> **EXERCISE OBJECTIVE**:
Reproduce the listing below exactly, beginning with its first line and ending with the line that holds "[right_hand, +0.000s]"; pictures are not part of the copy.
● ● ●
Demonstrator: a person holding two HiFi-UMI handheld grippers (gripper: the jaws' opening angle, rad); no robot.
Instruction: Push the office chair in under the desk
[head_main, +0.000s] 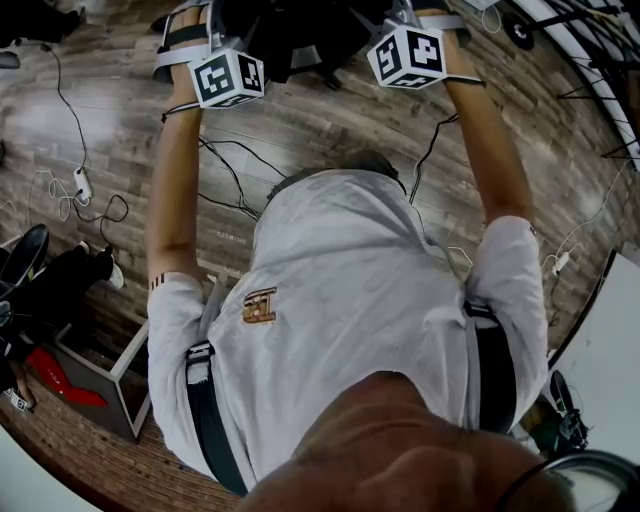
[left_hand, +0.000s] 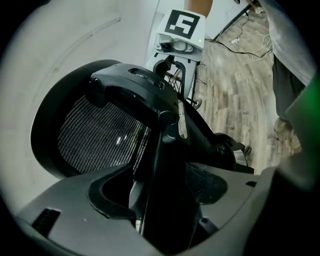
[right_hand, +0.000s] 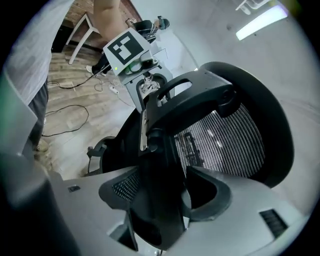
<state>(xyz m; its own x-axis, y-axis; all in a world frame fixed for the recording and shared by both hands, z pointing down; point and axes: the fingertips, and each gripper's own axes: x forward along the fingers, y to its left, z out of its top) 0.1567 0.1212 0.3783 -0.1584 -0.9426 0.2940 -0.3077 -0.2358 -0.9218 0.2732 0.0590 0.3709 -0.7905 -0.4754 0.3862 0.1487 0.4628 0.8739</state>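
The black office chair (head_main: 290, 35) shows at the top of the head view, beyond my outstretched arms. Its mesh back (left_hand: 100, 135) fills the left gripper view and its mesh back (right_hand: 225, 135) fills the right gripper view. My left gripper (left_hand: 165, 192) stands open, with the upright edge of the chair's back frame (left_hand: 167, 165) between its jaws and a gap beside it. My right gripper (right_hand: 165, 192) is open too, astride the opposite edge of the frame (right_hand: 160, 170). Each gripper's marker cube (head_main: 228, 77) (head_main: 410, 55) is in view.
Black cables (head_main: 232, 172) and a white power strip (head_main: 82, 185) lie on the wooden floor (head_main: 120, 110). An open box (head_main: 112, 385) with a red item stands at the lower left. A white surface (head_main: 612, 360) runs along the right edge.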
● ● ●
> **RESULT FOR THIS TASK**:
Demonstrator: a person holding two HiFi-UMI handheld grippers (gripper: the jaws' opening angle, rad); no robot.
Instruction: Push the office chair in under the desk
[head_main, +0.000s] 
[left_hand, +0.000s] 
[right_hand, +0.000s] 

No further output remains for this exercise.